» **SUPPLIED DATA**:
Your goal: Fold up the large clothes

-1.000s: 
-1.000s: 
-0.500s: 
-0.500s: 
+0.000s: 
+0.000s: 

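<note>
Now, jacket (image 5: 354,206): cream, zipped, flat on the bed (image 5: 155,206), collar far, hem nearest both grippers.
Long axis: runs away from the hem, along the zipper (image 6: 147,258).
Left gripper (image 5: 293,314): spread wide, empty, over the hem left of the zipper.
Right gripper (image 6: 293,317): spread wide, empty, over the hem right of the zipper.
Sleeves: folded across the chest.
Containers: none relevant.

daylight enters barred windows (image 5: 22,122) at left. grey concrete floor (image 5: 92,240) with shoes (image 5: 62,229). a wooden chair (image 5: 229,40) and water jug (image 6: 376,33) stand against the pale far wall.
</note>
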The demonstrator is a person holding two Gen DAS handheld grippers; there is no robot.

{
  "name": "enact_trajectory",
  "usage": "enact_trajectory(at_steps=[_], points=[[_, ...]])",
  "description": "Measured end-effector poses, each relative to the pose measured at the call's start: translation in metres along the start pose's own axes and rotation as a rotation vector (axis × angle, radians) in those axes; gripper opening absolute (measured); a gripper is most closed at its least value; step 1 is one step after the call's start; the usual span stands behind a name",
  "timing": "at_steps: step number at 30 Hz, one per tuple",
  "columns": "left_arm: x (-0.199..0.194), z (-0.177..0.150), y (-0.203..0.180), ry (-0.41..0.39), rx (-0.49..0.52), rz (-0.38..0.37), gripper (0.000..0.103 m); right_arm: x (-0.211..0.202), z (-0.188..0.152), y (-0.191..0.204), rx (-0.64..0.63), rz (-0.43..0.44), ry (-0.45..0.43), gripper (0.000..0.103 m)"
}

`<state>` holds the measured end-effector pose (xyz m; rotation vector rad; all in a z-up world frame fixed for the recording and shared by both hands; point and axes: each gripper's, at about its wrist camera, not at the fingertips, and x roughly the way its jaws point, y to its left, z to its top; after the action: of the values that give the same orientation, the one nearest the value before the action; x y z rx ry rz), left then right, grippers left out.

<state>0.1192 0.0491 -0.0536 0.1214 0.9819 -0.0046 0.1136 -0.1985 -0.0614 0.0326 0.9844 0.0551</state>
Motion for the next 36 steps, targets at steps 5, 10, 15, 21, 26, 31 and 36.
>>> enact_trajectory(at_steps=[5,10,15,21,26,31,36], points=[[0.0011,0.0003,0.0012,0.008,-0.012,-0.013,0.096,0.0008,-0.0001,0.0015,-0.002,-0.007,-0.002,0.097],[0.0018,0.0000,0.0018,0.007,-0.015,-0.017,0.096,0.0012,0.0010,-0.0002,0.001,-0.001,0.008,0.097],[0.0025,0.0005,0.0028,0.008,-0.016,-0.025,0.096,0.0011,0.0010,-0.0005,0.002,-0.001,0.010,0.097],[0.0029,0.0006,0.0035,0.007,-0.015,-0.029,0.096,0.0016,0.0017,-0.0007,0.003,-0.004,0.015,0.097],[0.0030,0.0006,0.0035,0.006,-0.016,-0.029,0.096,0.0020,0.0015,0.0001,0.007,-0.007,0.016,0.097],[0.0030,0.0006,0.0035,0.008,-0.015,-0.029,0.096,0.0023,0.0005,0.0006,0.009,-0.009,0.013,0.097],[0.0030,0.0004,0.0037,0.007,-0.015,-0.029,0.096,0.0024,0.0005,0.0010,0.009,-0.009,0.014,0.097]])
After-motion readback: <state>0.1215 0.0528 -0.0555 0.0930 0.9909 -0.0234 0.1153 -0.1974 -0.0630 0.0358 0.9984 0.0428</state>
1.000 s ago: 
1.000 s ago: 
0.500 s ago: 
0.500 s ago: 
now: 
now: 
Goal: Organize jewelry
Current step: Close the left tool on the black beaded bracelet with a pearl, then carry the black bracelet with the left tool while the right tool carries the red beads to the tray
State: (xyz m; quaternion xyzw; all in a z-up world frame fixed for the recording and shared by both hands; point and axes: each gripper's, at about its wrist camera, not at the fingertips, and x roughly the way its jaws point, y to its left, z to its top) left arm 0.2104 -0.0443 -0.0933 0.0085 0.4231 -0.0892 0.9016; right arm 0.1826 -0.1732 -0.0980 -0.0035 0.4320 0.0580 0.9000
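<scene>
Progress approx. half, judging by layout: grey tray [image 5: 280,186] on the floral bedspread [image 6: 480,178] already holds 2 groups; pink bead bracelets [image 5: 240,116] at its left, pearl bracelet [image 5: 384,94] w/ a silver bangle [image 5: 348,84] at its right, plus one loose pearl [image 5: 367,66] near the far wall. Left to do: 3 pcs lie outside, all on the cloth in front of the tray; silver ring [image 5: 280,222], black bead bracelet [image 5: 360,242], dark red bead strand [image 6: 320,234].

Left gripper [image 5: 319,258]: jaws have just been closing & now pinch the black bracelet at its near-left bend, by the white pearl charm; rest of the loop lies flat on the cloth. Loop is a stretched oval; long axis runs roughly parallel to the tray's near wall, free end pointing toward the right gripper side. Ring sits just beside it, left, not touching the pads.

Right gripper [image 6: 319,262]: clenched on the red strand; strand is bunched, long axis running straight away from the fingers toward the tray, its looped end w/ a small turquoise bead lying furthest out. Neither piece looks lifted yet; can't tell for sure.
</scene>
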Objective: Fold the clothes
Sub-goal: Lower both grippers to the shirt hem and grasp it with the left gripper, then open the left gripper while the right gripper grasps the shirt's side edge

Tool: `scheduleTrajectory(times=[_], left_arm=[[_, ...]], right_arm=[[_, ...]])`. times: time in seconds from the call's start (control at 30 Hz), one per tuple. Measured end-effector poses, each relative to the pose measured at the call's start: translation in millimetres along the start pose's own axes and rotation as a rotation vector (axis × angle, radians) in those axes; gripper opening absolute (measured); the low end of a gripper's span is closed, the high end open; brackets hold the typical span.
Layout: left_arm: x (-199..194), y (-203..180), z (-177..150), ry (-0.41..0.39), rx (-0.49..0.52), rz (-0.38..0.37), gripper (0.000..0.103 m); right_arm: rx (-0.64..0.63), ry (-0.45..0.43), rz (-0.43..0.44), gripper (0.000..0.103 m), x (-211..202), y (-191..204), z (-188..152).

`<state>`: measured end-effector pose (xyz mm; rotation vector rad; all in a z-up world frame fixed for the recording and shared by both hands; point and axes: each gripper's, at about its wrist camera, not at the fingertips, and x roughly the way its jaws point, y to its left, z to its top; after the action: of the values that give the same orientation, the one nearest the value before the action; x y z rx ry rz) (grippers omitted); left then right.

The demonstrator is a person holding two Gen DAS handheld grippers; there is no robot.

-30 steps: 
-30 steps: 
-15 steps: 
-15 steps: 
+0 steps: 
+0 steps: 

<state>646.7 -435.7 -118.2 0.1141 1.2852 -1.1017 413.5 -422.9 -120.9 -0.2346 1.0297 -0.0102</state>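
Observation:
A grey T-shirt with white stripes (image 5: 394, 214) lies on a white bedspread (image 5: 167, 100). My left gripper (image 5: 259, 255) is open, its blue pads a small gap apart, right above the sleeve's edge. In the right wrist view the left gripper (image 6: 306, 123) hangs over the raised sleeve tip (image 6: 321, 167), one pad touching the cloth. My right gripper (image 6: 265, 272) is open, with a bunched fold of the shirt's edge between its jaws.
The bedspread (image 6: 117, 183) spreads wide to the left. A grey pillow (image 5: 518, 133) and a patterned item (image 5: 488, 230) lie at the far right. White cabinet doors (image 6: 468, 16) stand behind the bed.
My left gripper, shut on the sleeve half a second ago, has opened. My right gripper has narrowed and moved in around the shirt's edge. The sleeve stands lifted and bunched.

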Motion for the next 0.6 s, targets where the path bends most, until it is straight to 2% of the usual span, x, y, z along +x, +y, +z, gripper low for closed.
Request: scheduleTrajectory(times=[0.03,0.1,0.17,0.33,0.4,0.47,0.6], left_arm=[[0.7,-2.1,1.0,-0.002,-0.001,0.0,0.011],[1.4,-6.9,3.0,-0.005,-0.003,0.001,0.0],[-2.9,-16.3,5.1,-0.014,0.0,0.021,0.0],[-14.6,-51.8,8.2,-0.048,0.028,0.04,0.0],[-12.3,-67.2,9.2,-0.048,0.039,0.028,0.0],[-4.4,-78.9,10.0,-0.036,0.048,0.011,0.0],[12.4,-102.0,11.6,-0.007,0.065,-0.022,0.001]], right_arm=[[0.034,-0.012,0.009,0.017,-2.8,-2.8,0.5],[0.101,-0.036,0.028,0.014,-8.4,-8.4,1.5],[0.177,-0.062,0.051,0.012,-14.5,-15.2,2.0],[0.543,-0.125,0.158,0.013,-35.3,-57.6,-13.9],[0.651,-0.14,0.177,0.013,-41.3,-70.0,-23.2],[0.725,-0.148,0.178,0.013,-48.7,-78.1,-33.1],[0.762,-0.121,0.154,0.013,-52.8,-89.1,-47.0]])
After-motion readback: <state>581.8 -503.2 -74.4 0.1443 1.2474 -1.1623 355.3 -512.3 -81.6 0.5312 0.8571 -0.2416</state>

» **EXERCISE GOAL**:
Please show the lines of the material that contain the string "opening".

» **REPLY TO THE EXERCISE**:
  "description": "Measured end-effector poses, each relative to the pose measured at the call's start: translation in metres along the start pose's own axes and rotation as a rotation vector (axis × angle, radians) in those axes; gripper opening absolute (measured); a gripper is most closed at its least value; step 1 is one step after the call's start; the usual span stands behind a name",
Tool: `scheduleTrajectory(times=[_], left_arm=[[_, ...]], right_arm=[[_, ...]])`. times: time in seconds from the call's start (control at 30 Hz), one per tuple. Measured end-effector poses, each relative to the pose measured at the call's start: translation in millimetres along the start pose's own axes and rotation as a rotation vector (axis × angle, radians) in those axes; gripper opening absolute (measured); the low end of a gripper's span is closed, the high end open; brackets hold the typical span.

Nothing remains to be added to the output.